Inspiring Young Readers

posted on 04 Jul 2017

Salt to the Sea by Ruta Sepetys

Ruta Sepetys, an American author of Lithuanian heritage, has written an ambitious, award winning, young adult novel about one of the forgotten tragedies of the Second World War. We are accustomed to hearing about the loss of life associated with the Titanic or the Lusitania but for reasons that are quite hard to understand we seem to have lost sight of, or ignored, the sinking of the Wilhelm Gustloff in 1945. Some 9,000 lives were lost -  up to 5,000 were children while many others were refugees or wounded German soldiers who had no chance of surviving in the icy sea after Russian torpedoes struck the ship.

Sepetys’ book provides quite a detailed historical appendix to her story which explains the background and her own family connection to the tragedy. As the Second World War was coming to its end, the Eastern Front was being overrun by Soviet troops determined to push on through the Baltic states and Poland on their way to Berlin. Civilians and German soldiers were pushed to the only open ports on the Baltic in search of ships that would take them to Germany and comparative safety but the Russian pursuit was unrelenting and unforgiving and the weather brutally cold.

Sepetys tells this story in quite a daring way, entwining the point of view of four young people who essentially tell the tale almost as a relay – handing the narrative on to each other page after page. The voices we hear are:

Jonana Vilkas who is a Lithuanian nurse and who becomes the moral centre of the group of people she leads to the port and their destiny with the Wilhelm Gustloff .

Florian Beck, a young, handsome Prussian who is on the run from his job working for the Nazi Party art establishment.

Emilia Stożek, a teenage Polish girl who is discovered to be pregnant but who sees Beck as her ‘knight’.

Alfred Frick, an inadequate young German sailor who has put all his trust and belief in Hitler and his Aryan philosophies.

In addition the group has other strong characters that stay bonded to Vilkas, Beck and Stożek – an elderly shoemaker, a blind girl, a young boy  and an exceptionally tall woman – and these individuals give the group a range of voices and additional useful survival skills as they trek through the frozen winter landscape.

All of the central characters have rich back-stories that Sepetys exploits beautifully and the shadows of their past give the book their substance because the central story is really quite basic. These histories bring mystery, romance and jeopardy to what is an arduous and dangerous journey to escape the ultimate peril of capture, imprisonment and possible death. The richness and mystery of these backstories help to overcome one of the author’s biggest problems – we already know the outcome; we know it will end badly. What we don’t know, however, is whether Sepetys will save anyone and if she does, who.
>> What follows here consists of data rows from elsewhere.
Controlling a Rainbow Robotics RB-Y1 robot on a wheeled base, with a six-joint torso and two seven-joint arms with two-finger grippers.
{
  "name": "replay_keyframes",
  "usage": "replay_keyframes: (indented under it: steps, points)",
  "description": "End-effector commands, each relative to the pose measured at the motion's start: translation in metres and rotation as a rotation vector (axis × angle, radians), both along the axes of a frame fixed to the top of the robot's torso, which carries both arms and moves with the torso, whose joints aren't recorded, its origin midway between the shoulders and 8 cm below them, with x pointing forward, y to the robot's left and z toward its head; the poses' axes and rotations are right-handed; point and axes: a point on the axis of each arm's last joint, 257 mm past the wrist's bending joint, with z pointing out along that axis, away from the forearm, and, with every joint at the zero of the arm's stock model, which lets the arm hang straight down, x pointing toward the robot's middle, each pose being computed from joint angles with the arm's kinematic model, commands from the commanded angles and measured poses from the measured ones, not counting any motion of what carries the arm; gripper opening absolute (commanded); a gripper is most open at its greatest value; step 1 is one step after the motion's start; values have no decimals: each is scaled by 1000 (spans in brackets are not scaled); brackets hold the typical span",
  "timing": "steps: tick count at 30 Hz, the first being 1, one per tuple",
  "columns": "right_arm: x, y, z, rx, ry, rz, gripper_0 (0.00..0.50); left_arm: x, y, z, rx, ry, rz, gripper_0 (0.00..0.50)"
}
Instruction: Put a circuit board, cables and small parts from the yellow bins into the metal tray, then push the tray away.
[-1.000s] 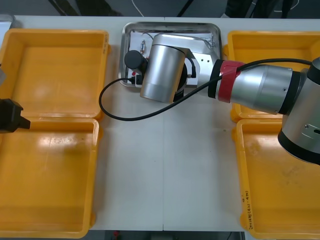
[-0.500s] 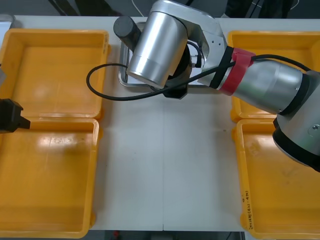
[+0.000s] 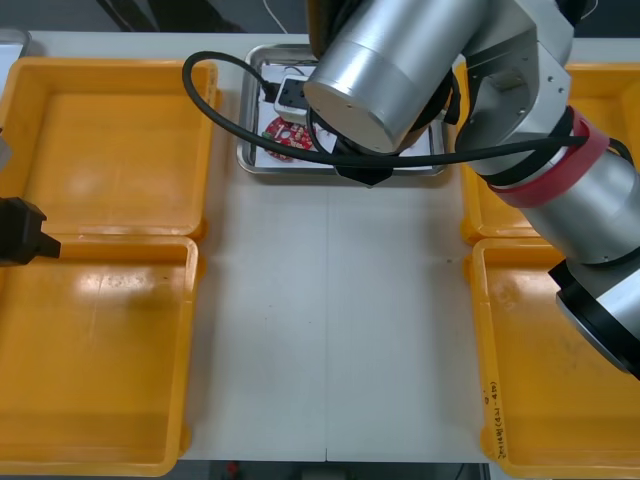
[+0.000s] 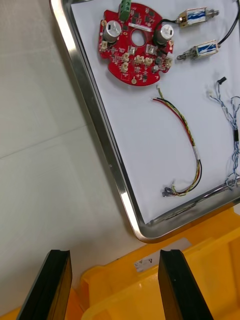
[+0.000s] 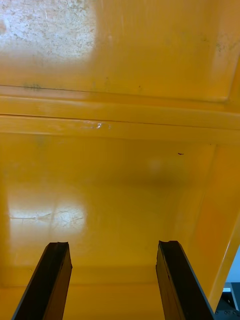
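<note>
Metal tray (image 4: 95, 115) held the red circuit board (image 4: 125, 65); your right gripper (image 4: 115, 285) hung beside it, your left gripper (image 5: 112, 280) over a yellow bin (image 5: 120, 60), both with fingers apart.

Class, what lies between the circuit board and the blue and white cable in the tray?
The red and yellow cable lies between the board and the blue and white cable; right wrist view.

A white label (image 4: 150, 262) on a yellow bin (image 4: 200, 282) bears one letter, seemingly "A"
</note>
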Motion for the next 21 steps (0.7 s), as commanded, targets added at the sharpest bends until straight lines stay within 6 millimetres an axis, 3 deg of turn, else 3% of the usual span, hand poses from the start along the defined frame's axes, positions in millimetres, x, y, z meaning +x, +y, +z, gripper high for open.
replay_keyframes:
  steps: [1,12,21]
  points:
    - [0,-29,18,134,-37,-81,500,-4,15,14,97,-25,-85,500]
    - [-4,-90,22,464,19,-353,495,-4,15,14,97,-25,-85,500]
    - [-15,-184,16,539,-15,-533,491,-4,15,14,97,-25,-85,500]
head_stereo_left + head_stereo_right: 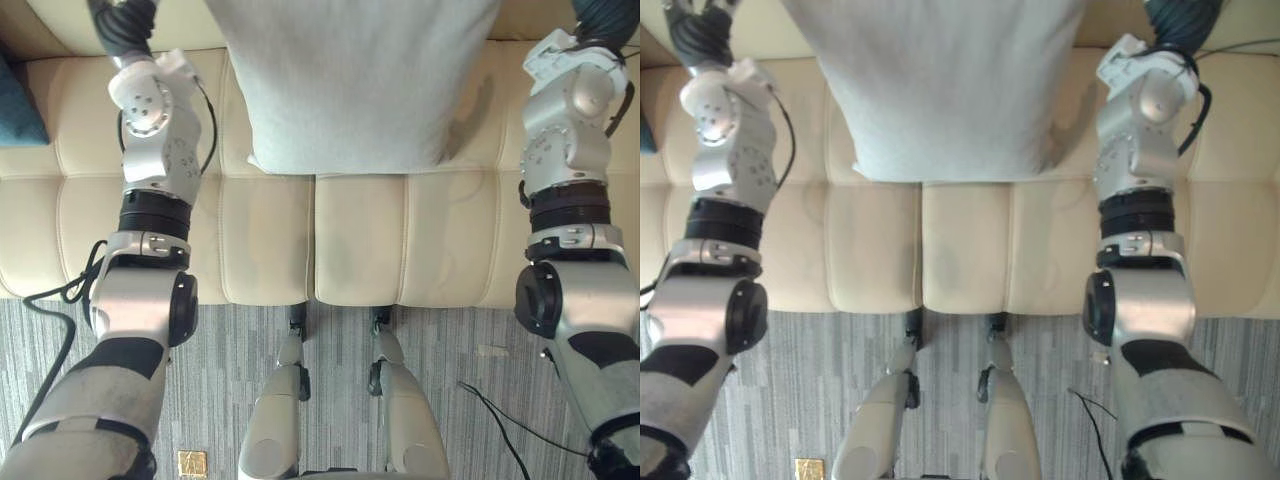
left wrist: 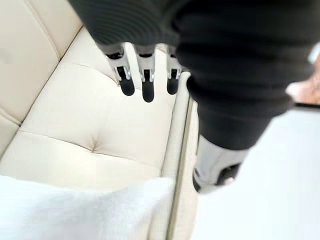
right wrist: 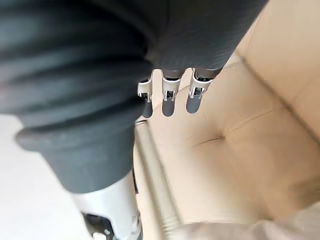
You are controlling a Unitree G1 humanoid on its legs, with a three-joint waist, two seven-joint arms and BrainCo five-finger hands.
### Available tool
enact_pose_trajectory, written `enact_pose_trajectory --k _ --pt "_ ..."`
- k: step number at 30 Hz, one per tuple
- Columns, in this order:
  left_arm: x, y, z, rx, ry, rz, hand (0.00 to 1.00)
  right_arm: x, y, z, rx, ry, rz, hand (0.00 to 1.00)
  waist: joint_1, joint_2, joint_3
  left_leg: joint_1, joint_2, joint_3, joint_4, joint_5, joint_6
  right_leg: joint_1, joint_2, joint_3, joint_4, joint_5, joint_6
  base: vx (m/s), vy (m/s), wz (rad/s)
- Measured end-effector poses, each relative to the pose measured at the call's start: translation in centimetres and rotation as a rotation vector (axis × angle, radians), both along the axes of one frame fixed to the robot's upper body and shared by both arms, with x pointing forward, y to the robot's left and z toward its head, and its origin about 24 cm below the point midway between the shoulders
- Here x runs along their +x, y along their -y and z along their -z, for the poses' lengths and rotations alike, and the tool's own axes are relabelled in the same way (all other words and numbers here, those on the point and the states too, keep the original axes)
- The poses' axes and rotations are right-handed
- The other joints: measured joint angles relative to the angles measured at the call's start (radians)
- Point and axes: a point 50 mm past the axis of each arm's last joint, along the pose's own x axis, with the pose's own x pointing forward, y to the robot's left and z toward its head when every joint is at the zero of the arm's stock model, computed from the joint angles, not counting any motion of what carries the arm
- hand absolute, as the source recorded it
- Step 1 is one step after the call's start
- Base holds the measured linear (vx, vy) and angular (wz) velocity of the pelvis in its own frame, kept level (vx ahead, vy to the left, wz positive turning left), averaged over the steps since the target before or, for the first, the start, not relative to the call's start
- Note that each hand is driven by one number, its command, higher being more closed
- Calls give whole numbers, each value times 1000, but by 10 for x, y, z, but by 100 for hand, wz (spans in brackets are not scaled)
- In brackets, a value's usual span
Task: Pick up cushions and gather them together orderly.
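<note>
cushion: large pale grey square fabric cushion [image 1: 350,80] is sitting mid-seat on the cream tufted leather sofa [image 1: 360,240] | hands: left hand [image 2: 146,85] and right hand [image 3: 169,95] are flanking it, fingers straight, gripping nothing | why: probably bracketing it for a two-sided lift.

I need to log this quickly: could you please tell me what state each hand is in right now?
Left hand: open, fingers straight, holding nothing.
Right hand: open, fingers straight, holding nothing.
</note>
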Motion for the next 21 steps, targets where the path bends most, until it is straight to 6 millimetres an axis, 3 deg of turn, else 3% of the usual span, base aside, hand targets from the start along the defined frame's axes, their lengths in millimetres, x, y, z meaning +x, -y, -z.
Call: enact_pose_trajectory --k 3,5,6,8,9,11,12,13,14,16,19,21 --pt "-11 -15 45 -1 -61 -18 0 -13 13 38 -62 -34 18 0 -2 0 -2 31 0 -3 0 -1 0 33 0 -1 0 -5 1 -4 -3 1" --pt "-25 -23 105 -15 -177 -16 0 -24 23 98 -102 -157 14 0 -4 0 -3 57 -2 -12 0 -6 -4 58 2 -4 9 -21 4 -19 -12 8" --pt "-28 -23 117 -20 -204 -13 0 -26 23 109 -105 -186 8 0 -4 -1 -3 61 -2 -13 0 -7 -4 61 3 -5 12 -23 4 -32 -9 5" --pt "-53 -10 191 -60 -385 24 0 -44 18 181 -114 -374 -24 0 -5 -1 -8 94 0 -15 0 -21 -2 97 6 -8 18 -36 5 -24 -6 7" --pt "-63 -3 215 -77 -447 42 0 -52 15 202 -111 -431 -38 0 -5 -1 -8 106 0 -16 0 -26 -2 109 6 -10 18 -39 7 -12 -6 6" --pt "-104 19 285 -108 -676 99 0 -83 3 268 -138 -643 -69 0 -4 -5 -41 126 -2 -17 0 -45 -6 127 3 -10 22 -51 9 0 0 0" --pt "-116 23 300 -108 -730 113 0 -92 1 283 -144 -696 -75 0 -4 -4 -55 127 -3 -17 0 -46 -6 128 2 -10 22 -52 10 0 0 0" --pt "-140 32 327 -122 -836 137 0 -112 -6 312 -136 -800 -90 0 -1 -4 -77 142 -3 -14 0 -52 -6 143 1 -10 21 -62 21 0 0 0" --pt "-150 35 339 -120 -884 146 0 -122 -10 325 -134 -851 -96 0 0 -4 -85 155 -4 -14 0 -58 -5 157 2 -11 20 -68 17 0 0 0" --pt "-189 44 378 -132 -1080 180 0 -163 -24 377 -65 -1064 -126 0 1 -7 -152 200 -1 -12 6 -79 -1 203 3 -14 22 -87 22 41 -7 -1" --pt "-225 53 408 -110 -1259 219 0 -203 -35 419 25 -1264 -153 0 3 -9 -222 249 0 -3 14 -101 -1 251 3 -12 26 -104 26 61 -4 -9" --pt "-238 56 420 -86 -1349 242 0 -223 -39 437 67 -1361 -163 0 3 -13 -253 274 2 5 15 -108 1 271 4 -9 29 -111 29 49 0 -10"
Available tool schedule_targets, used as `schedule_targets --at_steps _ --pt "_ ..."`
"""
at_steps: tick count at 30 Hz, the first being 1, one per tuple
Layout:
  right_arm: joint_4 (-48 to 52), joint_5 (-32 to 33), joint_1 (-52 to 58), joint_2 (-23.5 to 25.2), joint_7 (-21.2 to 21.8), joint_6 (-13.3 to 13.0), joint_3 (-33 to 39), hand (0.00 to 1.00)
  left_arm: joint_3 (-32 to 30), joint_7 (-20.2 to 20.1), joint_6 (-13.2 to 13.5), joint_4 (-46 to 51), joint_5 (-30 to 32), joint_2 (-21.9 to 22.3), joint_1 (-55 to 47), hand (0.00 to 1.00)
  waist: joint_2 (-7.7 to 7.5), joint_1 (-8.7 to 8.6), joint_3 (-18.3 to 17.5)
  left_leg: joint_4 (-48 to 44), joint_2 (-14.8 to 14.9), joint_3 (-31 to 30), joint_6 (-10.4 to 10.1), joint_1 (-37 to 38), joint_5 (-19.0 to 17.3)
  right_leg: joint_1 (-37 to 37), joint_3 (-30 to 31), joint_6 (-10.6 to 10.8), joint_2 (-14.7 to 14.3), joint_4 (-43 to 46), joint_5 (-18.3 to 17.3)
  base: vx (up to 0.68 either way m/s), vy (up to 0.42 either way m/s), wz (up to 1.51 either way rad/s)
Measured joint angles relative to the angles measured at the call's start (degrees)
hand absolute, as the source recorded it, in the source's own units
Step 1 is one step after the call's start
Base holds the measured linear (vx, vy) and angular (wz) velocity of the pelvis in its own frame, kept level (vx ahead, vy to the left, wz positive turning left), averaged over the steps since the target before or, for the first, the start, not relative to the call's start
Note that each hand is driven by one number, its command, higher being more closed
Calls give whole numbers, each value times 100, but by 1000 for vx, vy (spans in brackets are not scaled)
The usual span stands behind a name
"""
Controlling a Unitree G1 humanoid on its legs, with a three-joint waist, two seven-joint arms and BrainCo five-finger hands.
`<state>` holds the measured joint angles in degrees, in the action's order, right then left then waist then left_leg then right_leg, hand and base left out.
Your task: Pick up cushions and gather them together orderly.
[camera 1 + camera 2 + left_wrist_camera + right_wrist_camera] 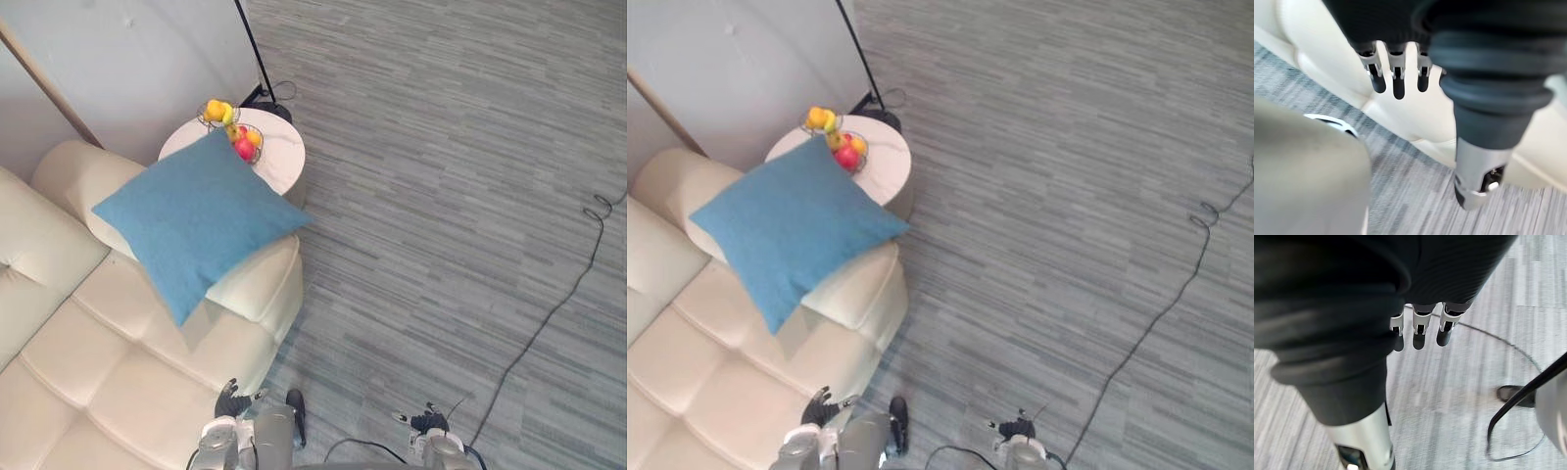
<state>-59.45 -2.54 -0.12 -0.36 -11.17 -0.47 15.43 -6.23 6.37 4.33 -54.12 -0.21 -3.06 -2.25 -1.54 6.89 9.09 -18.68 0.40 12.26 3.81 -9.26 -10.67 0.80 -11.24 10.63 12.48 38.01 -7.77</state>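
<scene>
One blue cushion (196, 220) on sofa armrest (263, 282), corner toward side table (281, 162)

The blue cushion (196, 220) hides the sofa (118, 362) arm under it and overlaps the near rim of the round white worktop (279, 162); the sofa is cut off by the left and bottom edges of the eye views. The fruit (244, 147) on the worktop is too small to name beyond yellow and red pieces, and the black pole (253, 49) behind it runs out at the top edge. The left hand (232, 399) and right hand (428, 421) show small at the bottom edge with arms cut off, and in the wrist views the dark covers hide the finger bases.
</scene>
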Motion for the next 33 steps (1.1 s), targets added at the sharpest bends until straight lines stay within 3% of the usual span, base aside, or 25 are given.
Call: schedule_targets --at_steps 1,3,4,6,7,9,10,11,14,16,18,22,25,30,33 --pt "-8 0 12 -6 8 1 -1 0 76 -14 -17 -45 2 -14 1 0 -3 -26 10 80 -79 -91 33 274 -109 -321 64 -102 96 911 -154 417 78 38" --pt "20 -3 49 -19 29 5 -20 0 103 -12 -31 -71 0 -27 -54 0 41 -53 24 360 -127 -212 39 836 -174 -708 18 -331 118 1608 -514 386 23 39" --pt "21 -21 48 -60 33 -35 -69 0 117 -8 -34 -87 0 -34 -75 0 87 -63 30 556 -119 -339 39 1182 -173 -921 -140 -513 64 1474 -707 420 -22 46" --pt "60 -27 65 -93 43 -63 -99 0 116 -2 -31 -105 -2 -10 -45 0 127 -122 43 634 -47 -613 38 1447 -174 -1218 -253 -649 -92 687 -865 416 -127 87" --pt "226 -27 136 -85 52 -58 -98 0 110 0 -31 -103 -2 40 -18 0 146 -152 50 645 68 -926 -65 1534 -250 -1450 -15 -636 -318 -86 -822 316 -157 107" --pt "233 -27 148 -75 52 -63 -98 0 111 2 -29 -102 -1 64 -20 0 120 -185 34 636 126 -1175 -229 1539 -357 -1584 376 -618 -520 -714 -653 232 -192 92" --pt "231 -20 167 -53 53 -65 -90 0 112 -5 -25 -94 2 58 -23 0 76 -207 39 607 132 -1397 -348 1527 -477 -1605 760 -572 -616 -1242 -406 266 -302 118" --pt "226 -19 243 -11 52 -65 -89 0 99 -1 -16 -78 1 -1 -51 0 -96 -206 -29 530 19 -1651 -498 1536 -652 -1575 1200 -554 -618 -1670 221 283 -354 125" --pt "247 13 250 -136 64 -62 -14 0 47 26 -8 -134 8 277 -134 0 304 -193 -256 405 374 -2077 -618 1397 -717 -1463 593 -820 -725 -1509 -40 284 -297 94" --pt "253 28 246 -203 57 -66 -3 0 40 58 -10 -118 6 380 -129 0 454 -195 -306 258 538 -2052 -827 1196 -593 -1343 216 -922 -748 -1610 -96 324 -282 95" --pt "245 42 268 -174 46 -60 9 0 39 77 -10 -77 7 394 -120 0 428 -192 -271 -265 686 -1786 -1089 934 -423 -961 -157 -1022 -743 -1846 -117 188 -193 90" --pt "245 103 279 -192 23 -95 15 0 174 73 9 -17 11 420 -50 0 287 -242 -299 -126 918 -188 -869 708 -102 -576 -792 -1024 -518 -2169 -125 55 -80 76" --pt "220 144 271 -175 18 -94 11 0 405 73 15 -73 20 333 5 0 257 -303 -331 530 783 -56 -908 712 101 -555 -1113 -891 -458 -2545 46 18 36 75" --pt "216 140 229 -169 10 -101 15 0 612 69 -3 -246 68 113 99 0 129 -309 -258 689 505 -181 -791 820 380 -140 -1233 -798 -353 -3125 403 -20 66 24" --pt "215 131 170 -200 0 -122 13 0 615 69 -3 -279 66 32 84 0 127 -310 -263 1008 419 -180 -767 920 542 -43 -1232 -775 -363 -3487 649 -65 42 1"
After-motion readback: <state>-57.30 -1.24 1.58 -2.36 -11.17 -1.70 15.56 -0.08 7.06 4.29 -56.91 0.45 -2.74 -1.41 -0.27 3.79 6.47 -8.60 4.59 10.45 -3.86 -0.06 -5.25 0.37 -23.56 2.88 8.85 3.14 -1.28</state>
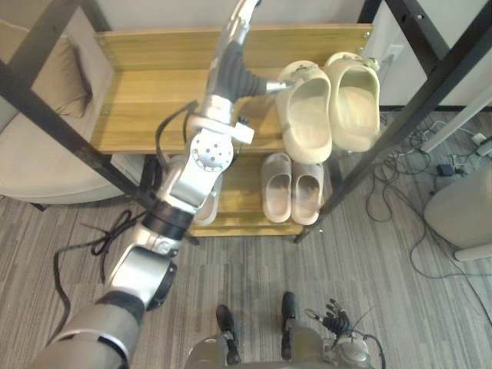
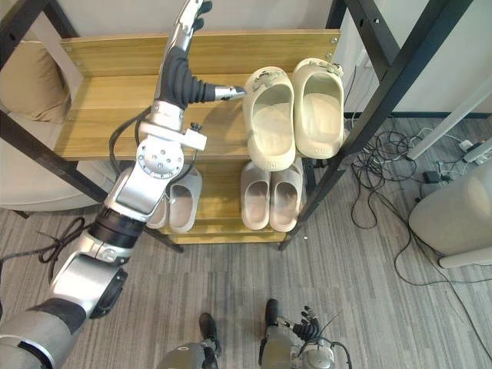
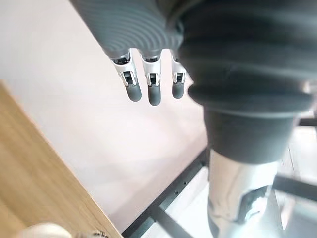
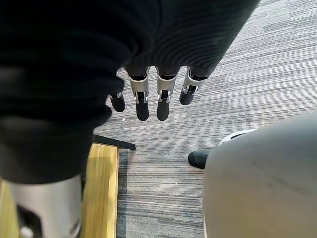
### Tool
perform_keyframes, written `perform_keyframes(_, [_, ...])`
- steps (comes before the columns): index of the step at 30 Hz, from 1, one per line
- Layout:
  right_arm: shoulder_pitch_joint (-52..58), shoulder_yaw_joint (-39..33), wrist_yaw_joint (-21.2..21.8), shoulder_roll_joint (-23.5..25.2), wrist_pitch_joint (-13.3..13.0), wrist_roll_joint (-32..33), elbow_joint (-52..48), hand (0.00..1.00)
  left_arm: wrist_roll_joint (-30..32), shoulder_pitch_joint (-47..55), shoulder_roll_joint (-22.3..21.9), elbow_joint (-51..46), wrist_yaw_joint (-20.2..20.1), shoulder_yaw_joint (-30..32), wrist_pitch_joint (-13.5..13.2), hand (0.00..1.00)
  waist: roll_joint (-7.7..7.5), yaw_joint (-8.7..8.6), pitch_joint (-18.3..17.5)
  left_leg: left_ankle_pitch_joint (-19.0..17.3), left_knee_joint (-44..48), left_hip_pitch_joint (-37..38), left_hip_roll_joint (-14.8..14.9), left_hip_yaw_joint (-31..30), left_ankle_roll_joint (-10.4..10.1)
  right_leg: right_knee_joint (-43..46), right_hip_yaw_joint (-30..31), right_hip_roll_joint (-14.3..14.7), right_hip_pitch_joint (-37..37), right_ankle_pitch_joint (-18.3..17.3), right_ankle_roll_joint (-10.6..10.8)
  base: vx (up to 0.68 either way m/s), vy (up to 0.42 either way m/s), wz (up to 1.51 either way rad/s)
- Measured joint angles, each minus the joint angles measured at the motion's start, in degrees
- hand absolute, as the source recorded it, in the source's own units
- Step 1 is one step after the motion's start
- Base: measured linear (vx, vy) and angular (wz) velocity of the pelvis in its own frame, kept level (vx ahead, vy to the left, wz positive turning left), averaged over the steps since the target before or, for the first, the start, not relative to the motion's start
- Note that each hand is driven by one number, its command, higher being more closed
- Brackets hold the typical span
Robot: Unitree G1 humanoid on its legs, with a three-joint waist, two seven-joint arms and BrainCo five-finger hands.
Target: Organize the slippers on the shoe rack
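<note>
Reaching over rack [image 2: 100, 115] top shelf, left hand [image 2: 183, 73] holds nothing: fingers [image 3: 153, 91] straight and loose, thumb aimed at cream slippers [image 2: 270, 115]; contact unclear. Cream slippers lie side by side at top shelf's right end. Grey pair [image 2: 269, 192] lies on lower shelf, directly below. Another pair [image 2: 183, 204] lies on lower shelf, partly behind left arm. Right hand [image 2: 306, 323] hangs low over carpet [image 4: 247, 74], its fingers [image 4: 163, 106] relaxed, empty.

One hand raised, the other down.
The left hand [image 2: 187, 34] reaches high, fingers [image 3: 154, 93] straight, thumb out sideways; the right hand [image 1: 332, 315] hangs low, its fingers relaxed.
</note>
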Motion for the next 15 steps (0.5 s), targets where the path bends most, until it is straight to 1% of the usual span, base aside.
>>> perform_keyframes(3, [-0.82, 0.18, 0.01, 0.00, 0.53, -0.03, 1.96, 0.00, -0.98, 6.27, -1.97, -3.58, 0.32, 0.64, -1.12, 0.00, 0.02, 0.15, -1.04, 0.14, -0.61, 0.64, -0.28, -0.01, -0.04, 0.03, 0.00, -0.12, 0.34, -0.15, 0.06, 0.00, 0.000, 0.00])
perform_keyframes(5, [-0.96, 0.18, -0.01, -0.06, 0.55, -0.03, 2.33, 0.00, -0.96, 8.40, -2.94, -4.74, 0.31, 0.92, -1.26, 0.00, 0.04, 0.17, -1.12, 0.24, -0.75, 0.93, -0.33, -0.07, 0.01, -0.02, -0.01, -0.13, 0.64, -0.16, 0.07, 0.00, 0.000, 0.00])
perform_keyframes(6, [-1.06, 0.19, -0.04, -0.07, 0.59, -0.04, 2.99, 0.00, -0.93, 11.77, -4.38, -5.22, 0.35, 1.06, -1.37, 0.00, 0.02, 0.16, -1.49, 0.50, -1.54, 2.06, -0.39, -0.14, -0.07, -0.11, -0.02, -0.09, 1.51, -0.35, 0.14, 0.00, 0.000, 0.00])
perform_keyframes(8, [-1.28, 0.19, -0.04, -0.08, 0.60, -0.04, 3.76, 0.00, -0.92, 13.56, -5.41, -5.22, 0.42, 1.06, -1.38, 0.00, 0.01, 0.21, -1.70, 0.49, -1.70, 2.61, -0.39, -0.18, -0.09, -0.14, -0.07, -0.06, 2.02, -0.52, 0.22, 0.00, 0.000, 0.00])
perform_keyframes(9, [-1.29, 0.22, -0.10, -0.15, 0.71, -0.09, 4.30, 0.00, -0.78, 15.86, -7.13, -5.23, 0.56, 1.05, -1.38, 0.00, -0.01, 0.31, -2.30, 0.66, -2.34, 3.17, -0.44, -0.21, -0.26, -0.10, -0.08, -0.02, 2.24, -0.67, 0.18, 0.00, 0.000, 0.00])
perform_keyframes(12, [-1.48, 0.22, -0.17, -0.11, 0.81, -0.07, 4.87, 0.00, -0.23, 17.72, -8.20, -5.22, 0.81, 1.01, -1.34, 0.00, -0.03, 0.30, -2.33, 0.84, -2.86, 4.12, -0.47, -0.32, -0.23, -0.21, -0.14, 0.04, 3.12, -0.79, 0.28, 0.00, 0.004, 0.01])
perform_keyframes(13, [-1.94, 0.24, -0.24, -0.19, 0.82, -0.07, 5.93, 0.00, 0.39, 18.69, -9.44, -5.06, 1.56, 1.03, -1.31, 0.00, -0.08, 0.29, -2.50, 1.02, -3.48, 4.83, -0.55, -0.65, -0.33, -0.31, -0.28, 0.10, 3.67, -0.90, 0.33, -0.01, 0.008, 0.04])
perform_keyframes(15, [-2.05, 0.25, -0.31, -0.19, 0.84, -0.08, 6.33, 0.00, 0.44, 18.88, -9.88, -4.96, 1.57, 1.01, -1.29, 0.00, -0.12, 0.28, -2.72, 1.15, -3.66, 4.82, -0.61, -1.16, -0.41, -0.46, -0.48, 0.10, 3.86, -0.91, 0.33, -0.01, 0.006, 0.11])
The fact that we know this story must end disastrously gives the book a sense of fatality and, in this respect, it has similarities to Hardy’s famous poem about the sinking of the Titanic, The Convergence of the Twain. Hardy builds a story that tells how the boat and the iceberg become inseparably symbiotic and brought together by the inevitability of fate and Sepetys has taken us down the same route using a very similar set of devices to get there.

I’m not going to reveal here how the story plays out because you’ll want that kept fresh for when you read it yourself. What I can say is that, by the end, you’ll be absolutely gripped and emotionally drained by the experience.

But, I think it’s fair to say, the complex narrative device of using four points of view is not wholly successful – especially at the beginning. The storytelling baton passes from character to character far too frequently and I would have liked to have been given the chance to spend a little more time with each of them at the outset. The rapid cutting felt chaotic at times and meant that, at the beginning, it was quite confusing and hard to stick with. Such rapid transfer of the story from one  person to another worked against the development of distinct and clear-cut voices that would have allowed the reader to become familiar with the distinctive perspectives.

Having said that, I’m glad I stuck with it because 50 or 60 pages in you’ve become accustomed to the structure and you’ve been hooked by what might happen to the characters. When it was announced that the book had won the 2017 Carnegie Medal I was surprised – the competition was strong – but ultimately and despite my initial reservations I felt it was a worthy winner because it’s a rich broth of a book that is both a tragic and uplifting experience.